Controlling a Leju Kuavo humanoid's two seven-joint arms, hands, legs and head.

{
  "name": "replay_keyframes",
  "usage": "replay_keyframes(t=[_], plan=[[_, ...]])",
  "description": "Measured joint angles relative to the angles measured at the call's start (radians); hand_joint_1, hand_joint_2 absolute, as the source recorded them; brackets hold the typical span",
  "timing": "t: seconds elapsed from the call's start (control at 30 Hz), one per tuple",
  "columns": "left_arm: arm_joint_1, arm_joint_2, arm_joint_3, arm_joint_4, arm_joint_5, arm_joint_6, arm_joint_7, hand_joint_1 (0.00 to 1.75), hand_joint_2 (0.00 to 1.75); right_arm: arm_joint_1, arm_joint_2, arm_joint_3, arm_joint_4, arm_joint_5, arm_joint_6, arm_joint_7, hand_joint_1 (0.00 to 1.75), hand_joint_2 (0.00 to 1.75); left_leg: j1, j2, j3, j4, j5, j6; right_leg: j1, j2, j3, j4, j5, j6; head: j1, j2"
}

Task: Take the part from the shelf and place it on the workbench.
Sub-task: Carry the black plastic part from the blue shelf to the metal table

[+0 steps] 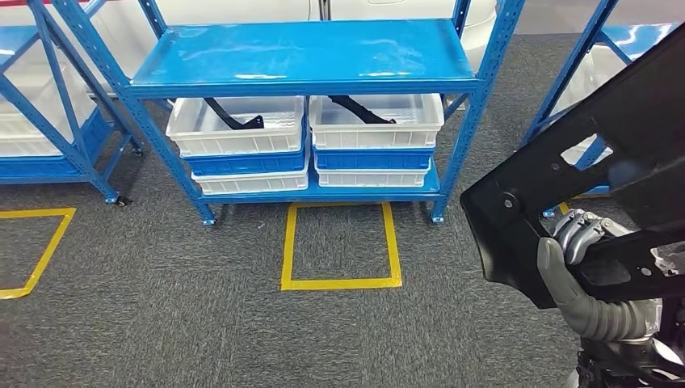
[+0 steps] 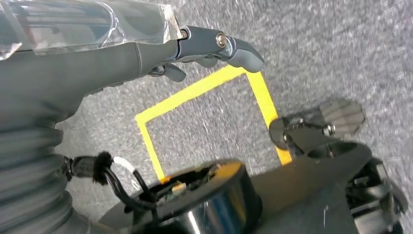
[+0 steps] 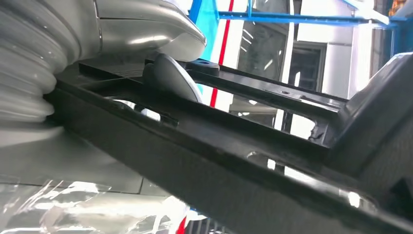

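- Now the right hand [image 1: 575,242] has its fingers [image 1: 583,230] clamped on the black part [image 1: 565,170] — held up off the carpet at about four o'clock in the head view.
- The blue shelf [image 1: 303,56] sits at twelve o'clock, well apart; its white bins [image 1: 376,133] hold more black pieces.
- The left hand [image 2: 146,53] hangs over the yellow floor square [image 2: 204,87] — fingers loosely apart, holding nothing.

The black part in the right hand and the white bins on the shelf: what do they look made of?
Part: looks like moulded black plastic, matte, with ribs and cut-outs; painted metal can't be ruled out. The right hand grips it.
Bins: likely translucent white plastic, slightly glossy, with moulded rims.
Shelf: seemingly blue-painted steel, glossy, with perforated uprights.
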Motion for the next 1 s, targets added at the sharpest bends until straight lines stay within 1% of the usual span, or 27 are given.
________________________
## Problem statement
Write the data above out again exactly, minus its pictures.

## Task response
Controlling a Leju Kuavo humanoid's two seven-joint arms, hands, legs and head.

{
  "name": "replay_keyframes",
  "usage": "replay_keyframes(t=[_], plan=[[_, ...]])",
  "description": "Measured joint angles relative to the angles measured at the call's start (radians); hand_joint_1, hand_joint_2 absolute, as the source recorded them; brackets hold the typical span",
  "timing": "t: seconds elapsed from the call's start (control at 30 Hz), one per tuple",
  "columns": "left_arm: arm_joint_1, arm_joint_2, arm_joint_3, arm_joint_4, arm_joint_5, arm_joint_6, arm_joint_7, hand_joint_1 (0.00 to 1.75), hand_joint_2 (0.00 to 1.75); right_arm: arm_joint_1, arm_joint_2, arm_joint_3, arm_joint_4, arm_joint_5, arm_joint_6, arm_joint_7, hand_joint_1 (0.00 to 1.75), hand_joint_2 (0.00 to 1.75); left_leg: j1, j2, j3, j4, j5, j6; right_leg: j1, j2, j3, j4, j5, j6; head: j1, j2"
}

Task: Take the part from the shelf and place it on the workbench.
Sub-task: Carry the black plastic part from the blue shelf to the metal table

[+0 steps] 
[+0 steps] 
[+0 steps] 

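- Now the right hand [image 1: 575,242] has its fingers [image 1: 583,230] clamped on the black part [image 1: 565,170] — held up off the carpet at about four o'clock in the head view.
- The blue shelf [image 1: 303,56] sits at twelve o'clock, well apart; its white bins [image 1: 376,133] hold more black pieces.
- The left hand [image 2: 146,53] hangs over the yellow floor square [image 2: 204,87] — fingers loosely apart, holding nothing.

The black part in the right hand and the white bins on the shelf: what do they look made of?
Part: looks like moulded black plastic, matte, with ribs and cut-outs; painted metal can't be ruled out. The right hand grips it.
Bins: likely translucent white plastic, slightly glossy, with moulded rims.
Shelf: seemingly blue-painted steel, glossy, with perforated uprights.
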Motion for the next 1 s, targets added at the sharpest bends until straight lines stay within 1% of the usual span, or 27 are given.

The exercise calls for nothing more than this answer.